Du temps de travail supplémentaire
Alors pourquoi ces pratiques demeurent-elles si peu répandues malgré ses effets positifs sur l’environnement, la santé et l’économie des vignerons ? « Élaguer, tailler, arroser… C’est du temps de travail en plus et qui n’est pas payé », reconnaît Sylvie Spielmann.
Si historiquement, les vignerons alsaciens ont la particularité d’avoir des vergers aux abords de leurs parcelles, leur disposition et leur exploitation ne sont pas réfléchies en cohérence avec la culture de la vigne. « Si j’avais les moyens, bien sûr que je diversifierais mes cultures », regrette de son côté Francis Fischer, vigneron en conventionnel et président du syndicat viticole de Ribeauvillé, à quelques encablures de Bergheim.
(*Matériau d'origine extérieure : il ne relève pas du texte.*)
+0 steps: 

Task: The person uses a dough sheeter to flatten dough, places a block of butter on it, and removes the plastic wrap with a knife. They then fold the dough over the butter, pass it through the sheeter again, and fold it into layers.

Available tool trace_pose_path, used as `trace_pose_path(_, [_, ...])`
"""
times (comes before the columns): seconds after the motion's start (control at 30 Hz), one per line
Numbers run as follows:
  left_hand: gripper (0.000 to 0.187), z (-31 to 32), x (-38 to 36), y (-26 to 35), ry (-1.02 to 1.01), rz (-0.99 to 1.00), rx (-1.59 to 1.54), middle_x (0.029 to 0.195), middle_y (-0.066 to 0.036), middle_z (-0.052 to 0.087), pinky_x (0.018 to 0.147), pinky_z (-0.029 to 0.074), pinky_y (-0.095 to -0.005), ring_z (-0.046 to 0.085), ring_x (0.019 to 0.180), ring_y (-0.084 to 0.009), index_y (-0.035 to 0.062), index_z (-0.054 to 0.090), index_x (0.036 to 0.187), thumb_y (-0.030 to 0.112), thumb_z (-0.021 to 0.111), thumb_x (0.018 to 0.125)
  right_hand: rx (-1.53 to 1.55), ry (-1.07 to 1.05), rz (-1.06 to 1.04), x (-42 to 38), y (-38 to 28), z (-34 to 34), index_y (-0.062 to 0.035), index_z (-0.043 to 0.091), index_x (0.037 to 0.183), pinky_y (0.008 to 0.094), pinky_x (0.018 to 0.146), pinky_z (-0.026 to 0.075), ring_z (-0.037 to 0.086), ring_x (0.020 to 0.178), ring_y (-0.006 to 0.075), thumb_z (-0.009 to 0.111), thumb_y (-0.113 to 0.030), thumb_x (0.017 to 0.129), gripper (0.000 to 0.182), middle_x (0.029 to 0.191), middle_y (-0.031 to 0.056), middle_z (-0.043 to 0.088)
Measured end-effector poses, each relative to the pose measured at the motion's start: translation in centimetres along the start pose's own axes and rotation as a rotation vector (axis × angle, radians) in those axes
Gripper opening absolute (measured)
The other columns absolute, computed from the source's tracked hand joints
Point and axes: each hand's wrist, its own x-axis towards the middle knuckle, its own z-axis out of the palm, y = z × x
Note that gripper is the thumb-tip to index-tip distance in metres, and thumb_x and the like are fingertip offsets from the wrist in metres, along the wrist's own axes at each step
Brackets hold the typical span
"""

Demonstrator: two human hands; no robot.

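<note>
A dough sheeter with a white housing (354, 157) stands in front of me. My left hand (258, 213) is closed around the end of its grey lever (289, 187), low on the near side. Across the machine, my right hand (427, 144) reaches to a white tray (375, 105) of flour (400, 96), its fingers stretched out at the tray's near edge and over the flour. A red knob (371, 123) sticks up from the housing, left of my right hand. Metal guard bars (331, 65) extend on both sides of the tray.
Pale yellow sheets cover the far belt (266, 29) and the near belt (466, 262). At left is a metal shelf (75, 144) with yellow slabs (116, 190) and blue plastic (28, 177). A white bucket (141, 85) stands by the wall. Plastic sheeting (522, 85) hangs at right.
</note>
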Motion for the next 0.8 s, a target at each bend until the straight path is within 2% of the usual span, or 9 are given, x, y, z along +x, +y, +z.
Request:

Pour son homologue à Bergheim, Mathieu Deiss, du domaine Marcel Deiss, l’agroforesterie est une évidence depuis les années 1990. « Peu à peu nous avons complété ce travail de biodiversité par la gestion biologique des sols, la biodynamie, les semis sous couvert, l’agroforesterie, le souci des abeilles et des oiseaux », affiche-t-il sur le site web de son domaine. Si ces changements de pratique gagnent du terrain, ils restent encore l’apanage des exploitations en agriculture biologique. Or, ces dernières ne représentent que 36 % de l’ensemble du vignoble. La route vers un vignoble biodiversifié est encore longue.